Agreed, both Google Cloud Storage and Azure Blob Storage support preconditions. Azure even has leases. S3 is for better or worse the common denominator for systems layering on top of object storage.

refset · on Feb 8, 2024

Consensus protocols, durability and transactional semantics are (should be) closely coupled. I recall TigerBeetle discussing somewhere how they could achieve better throughput and durability guarantees by combining replication/recovery with the consensus protocol, instead of layering it above. I.e. disaggregating the log can be expensive. There's a reference in [0] that might elaborate.

> TigerBeetle is “fault-aware” and recovers from local storage failures in the context of the global consensus protocol, providing more safety than replicated state machines such as ZooKeeper and LogCabin

[0] https://github.com/tigerbeetle/tigerbeetle/blob/main/docs/DE...

shikhar · on Feb 8, 2024

I believe TigerBeetle are alluding to their integration of protocol-aware recovery [1], which is a worthy consideration for the log implementation. Yet another engineering concern which can be offloaded.
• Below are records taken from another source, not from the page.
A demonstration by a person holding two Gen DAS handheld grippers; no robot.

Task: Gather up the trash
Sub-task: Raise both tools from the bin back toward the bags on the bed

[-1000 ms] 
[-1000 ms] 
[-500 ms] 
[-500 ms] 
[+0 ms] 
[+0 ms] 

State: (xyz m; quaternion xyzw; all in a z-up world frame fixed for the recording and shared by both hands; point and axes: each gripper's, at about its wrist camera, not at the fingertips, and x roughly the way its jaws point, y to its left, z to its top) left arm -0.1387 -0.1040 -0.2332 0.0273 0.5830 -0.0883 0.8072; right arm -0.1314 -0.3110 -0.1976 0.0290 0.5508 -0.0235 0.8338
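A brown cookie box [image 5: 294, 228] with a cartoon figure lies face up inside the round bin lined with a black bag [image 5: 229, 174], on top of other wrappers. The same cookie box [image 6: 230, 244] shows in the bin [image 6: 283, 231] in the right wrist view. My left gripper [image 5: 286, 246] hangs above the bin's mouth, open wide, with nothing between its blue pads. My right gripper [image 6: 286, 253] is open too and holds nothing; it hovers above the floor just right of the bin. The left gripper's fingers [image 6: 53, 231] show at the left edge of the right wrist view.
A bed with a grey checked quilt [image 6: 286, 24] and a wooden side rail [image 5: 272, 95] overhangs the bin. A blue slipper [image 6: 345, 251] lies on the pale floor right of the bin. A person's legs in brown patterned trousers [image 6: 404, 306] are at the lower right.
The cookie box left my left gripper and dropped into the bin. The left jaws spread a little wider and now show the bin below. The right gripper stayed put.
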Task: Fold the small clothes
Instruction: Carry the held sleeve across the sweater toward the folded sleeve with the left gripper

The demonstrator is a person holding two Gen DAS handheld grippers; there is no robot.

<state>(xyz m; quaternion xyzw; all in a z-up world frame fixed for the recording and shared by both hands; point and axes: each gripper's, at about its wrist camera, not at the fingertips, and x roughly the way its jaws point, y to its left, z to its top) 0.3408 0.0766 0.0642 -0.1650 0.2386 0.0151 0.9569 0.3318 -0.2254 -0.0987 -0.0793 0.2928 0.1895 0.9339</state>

If the disaggregated log integrates some mechanism to support leadership "above" it [2], it can be functionally identical to a converged log. Efficiency-wise yes there will be some extra network messages – but networks are very high throughput [3] and fast (sub-millisecond within a cloud region) these days!

[1] https://www.usenix.org/conference/fast18/presentation/alagap... [2] https://maheshba.bitbucket.io/blog/2023/05/06/Leadership.htm..., also on HN yesterday [3] https://blog.enfabrica.net/the-next-step-in-high-performance...

refset · on Feb 8, 2024

Thanks, yes protocol-aware recovery was the context. Pretty sure I first heard it described in Joran's QCon London 2023 talk here: https://youtu.be/_jfOk4L7CiY?t=1460

> If you want your distributed database to maximise availability, how your local storage engine recovers from storage faults in the write-ahead log needs to be properly integrated with the global consensus protocol.

bvrmn · on Feb 7, 2024

Generic robust replicated log would be nice to have. For two products I've implemented leaderless oplog to back application level replication to sync not only database changes but also configuration files and other needed data. Works like a charm.
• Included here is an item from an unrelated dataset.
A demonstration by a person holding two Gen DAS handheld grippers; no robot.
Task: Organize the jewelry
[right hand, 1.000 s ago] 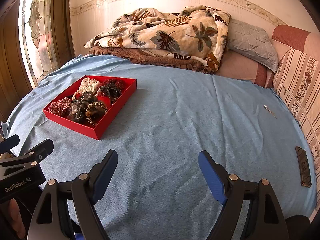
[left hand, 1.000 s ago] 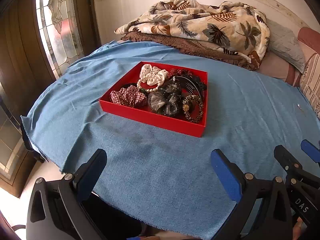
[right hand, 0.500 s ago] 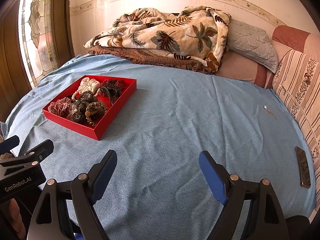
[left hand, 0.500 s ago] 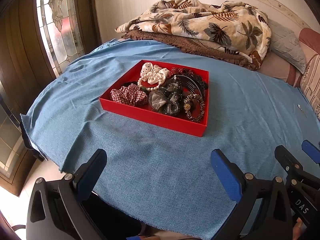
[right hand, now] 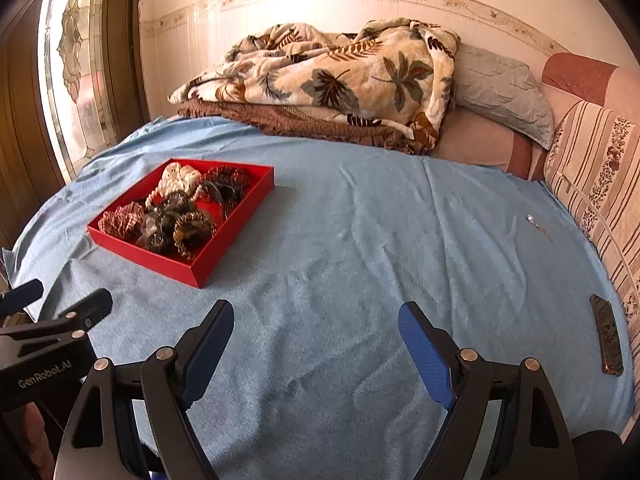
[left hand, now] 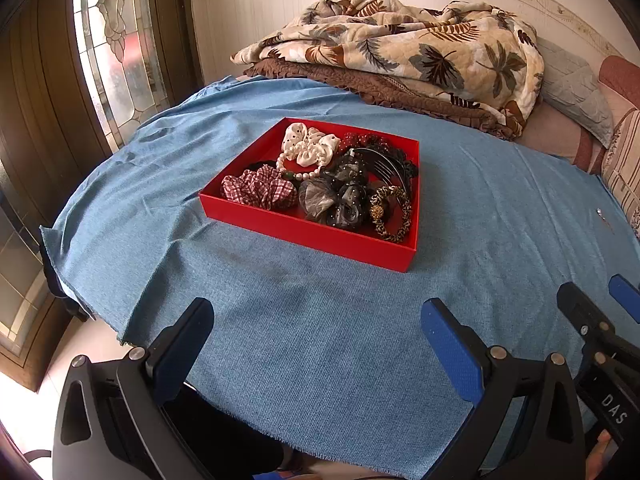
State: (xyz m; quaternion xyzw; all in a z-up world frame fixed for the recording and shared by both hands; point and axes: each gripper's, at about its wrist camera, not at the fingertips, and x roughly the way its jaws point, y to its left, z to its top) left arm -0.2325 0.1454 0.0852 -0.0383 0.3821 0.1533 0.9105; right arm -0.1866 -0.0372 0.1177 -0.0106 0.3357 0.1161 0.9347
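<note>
A red tray (left hand: 304,236) (right hand: 224,248) sits on a blue cloth and holds several hair pieces: a red checked scrunchie (left hand: 256,190), a cream dotted scrunchie (left hand: 306,146), a pearl bracelet (left hand: 286,168), a dark sheer scrunchie (left hand: 334,200), a leopard-print band (left hand: 394,212) and a black comb (left hand: 390,164). A small silver trinket (right hand: 531,219) lies alone on the cloth far right. My left gripper (left hand: 316,332) hovers open short of the tray, nothing between its fingers. My right gripper (right hand: 316,332) is open over bare cloth, right of the tray.
The blue cloth (right hand: 360,264) covers a bed. A leaf-print blanket (right hand: 340,76) on a brown one is piled at the back, with a grey pillow (right hand: 500,88). A dark phone-like slab (right hand: 608,334) lies near the right edge. A stained-glass window (left hand: 116,40) stands left.
</note>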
EdwardDiego · on Feb 8, 2024

Have you evaluated Bookkeeper? I haven't used it much, but keen on your thoughts on it especially on the robustness.

esafak · on Feb 8, 2024

It underlies Apache Pulsar. https://pulsar.apache.org/docs/3.1.x/administration-zk-bk/

EdwardDiego · on Feb 14, 2024

It does :) That was why I asking. The times I evaluated Pulsar (and thus BookKeeper) I found myself unconvinced of BK's reliability, just because of wrong docs, comments in the user facing code that were wrong etc.
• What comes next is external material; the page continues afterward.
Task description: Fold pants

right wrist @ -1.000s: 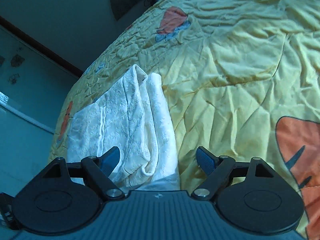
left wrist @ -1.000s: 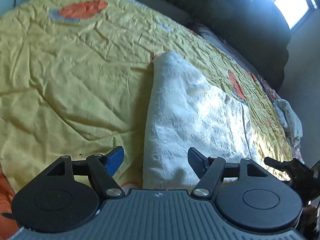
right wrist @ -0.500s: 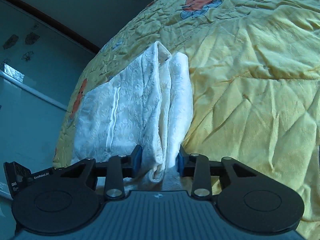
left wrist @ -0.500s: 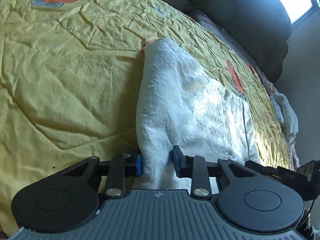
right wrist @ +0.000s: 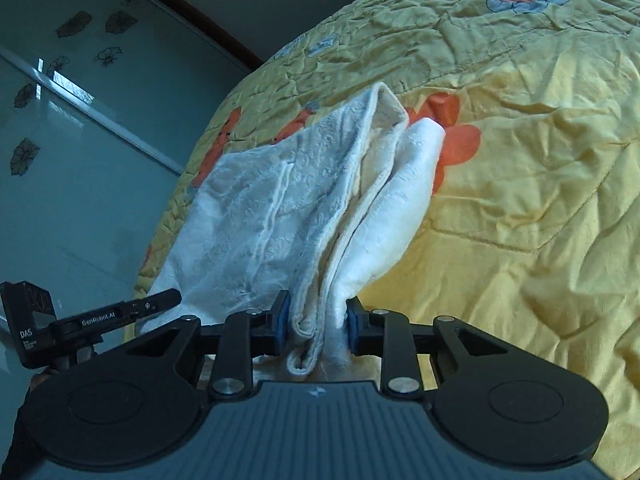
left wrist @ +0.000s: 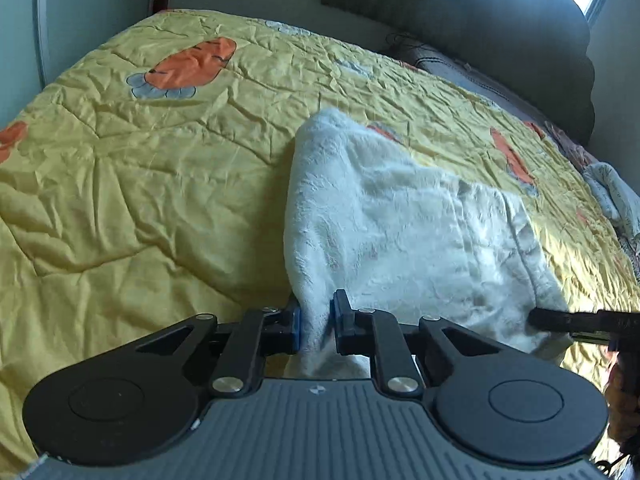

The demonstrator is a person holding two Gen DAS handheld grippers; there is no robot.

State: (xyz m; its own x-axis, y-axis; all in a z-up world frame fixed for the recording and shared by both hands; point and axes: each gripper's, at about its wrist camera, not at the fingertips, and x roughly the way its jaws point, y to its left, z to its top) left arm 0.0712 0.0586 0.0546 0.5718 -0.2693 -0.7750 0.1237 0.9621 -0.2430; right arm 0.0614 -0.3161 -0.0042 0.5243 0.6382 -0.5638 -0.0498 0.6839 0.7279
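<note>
White textured pants (left wrist: 400, 220) lie folded lengthwise on a yellow quilt (left wrist: 140, 180), running away from me. My left gripper (left wrist: 316, 320) pinches the near left corner, and its jaws are still closing with the fabric pressed between the blue pads. In the right wrist view the pants (right wrist: 280, 208) rise in bunched layers from the quilt (right wrist: 520, 200). My right gripper (right wrist: 316, 320) grips the other near corner, its jaws also closing on several folds of cloth. The near edge is lifted off the bed; the far end rests on it.
A dark padded headboard (left wrist: 480, 20) stands at the far end of the bed. A pale crumpled cloth (left wrist: 616, 192) lies near the bed's right edge. A glass wardrobe door (right wrist: 80, 140) with flower stickers stands beyond the bed's left side.
Both grippers went from wide open over the near edge of the pants to clamped on it. The near edge has lifted and bunched up.
</note>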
But I never used it for real, with real data volume and throughput, so maybe the actual implementation was solid. The concepts in BK definitely made a lot of sense.

You need bear in mind that Pulsar is the FOSS version of Twitter's homebrewed PubSub, with the same people leading it now (Streamnative) who led it in Twitter.

And Twitter replaced it with Kafka. Which added to my caution.

So yeah, thought I'd ask if they'd evaluated BK, because it's relevant to the reliability of Pulsar.

If BK is ZK levels of solid, then that's awesome.

HammadB · on Feb 7, 2024

Curious - what was the specific leaderless replication strategy?

bvrmn · on Feb 7, 2024

Each operation has uniq id. Each node has own log with autoincremented op counter. According to topology rules. Each node tries to fetch new parts of remote logs with new ids from other nodes and apply to local state. Domain allows to express most operations in order independent manner. And for rest it's possible to use last op wins.

ditsuke · on Feb 7, 2024

Remember reading this one just last month!